_Available records_.

■ ■ ■ ■

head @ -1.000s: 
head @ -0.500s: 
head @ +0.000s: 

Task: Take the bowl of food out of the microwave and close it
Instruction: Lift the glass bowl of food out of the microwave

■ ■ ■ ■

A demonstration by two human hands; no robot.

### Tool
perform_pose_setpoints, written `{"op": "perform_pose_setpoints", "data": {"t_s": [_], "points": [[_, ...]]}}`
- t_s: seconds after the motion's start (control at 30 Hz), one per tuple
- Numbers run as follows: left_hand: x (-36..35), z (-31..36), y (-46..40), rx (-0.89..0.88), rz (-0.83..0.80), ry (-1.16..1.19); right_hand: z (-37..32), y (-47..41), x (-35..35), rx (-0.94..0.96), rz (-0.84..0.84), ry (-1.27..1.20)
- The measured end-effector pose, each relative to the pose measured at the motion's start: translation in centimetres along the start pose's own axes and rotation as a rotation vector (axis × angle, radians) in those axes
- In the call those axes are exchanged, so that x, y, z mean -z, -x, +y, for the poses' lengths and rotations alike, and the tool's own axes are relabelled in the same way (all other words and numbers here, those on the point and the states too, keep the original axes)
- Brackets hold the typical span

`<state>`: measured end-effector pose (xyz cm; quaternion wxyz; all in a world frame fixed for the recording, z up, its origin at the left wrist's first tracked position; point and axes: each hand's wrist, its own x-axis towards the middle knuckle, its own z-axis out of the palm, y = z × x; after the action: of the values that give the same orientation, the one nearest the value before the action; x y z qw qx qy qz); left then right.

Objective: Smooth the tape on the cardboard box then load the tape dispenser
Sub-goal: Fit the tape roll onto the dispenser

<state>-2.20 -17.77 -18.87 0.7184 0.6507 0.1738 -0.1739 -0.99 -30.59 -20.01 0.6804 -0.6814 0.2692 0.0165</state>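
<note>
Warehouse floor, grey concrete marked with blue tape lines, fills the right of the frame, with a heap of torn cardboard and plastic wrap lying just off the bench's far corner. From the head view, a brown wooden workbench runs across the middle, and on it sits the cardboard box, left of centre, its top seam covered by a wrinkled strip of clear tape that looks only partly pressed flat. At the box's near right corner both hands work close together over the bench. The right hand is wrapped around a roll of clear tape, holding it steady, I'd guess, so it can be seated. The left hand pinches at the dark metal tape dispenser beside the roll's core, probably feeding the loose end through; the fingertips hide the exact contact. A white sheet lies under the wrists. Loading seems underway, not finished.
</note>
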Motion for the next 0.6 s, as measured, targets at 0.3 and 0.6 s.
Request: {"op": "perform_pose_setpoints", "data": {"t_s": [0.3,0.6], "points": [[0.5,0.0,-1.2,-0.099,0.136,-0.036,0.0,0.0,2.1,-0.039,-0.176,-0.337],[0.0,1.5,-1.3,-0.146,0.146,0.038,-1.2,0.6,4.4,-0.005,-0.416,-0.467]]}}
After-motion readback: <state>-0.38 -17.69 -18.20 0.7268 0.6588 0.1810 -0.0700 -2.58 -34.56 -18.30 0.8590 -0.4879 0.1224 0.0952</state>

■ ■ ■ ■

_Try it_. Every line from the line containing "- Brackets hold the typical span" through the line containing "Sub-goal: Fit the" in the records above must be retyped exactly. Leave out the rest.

_Problem solution_.
- Brackets hold the typical span

`<state>`: measured end-effector pose (xyz cm; quaternion wxyz; all in a world frame fixed for the recording, z up, its origin at the left wrist's first tracked position; point and axes: each hand's wrist, its own x-axis towards the middle knuckle, its own z-axis out of the palm, y = z × x; after the action: of the values that give the same orientation, the one nearest the value before the action; x y z qw qx qy qz); left then right.

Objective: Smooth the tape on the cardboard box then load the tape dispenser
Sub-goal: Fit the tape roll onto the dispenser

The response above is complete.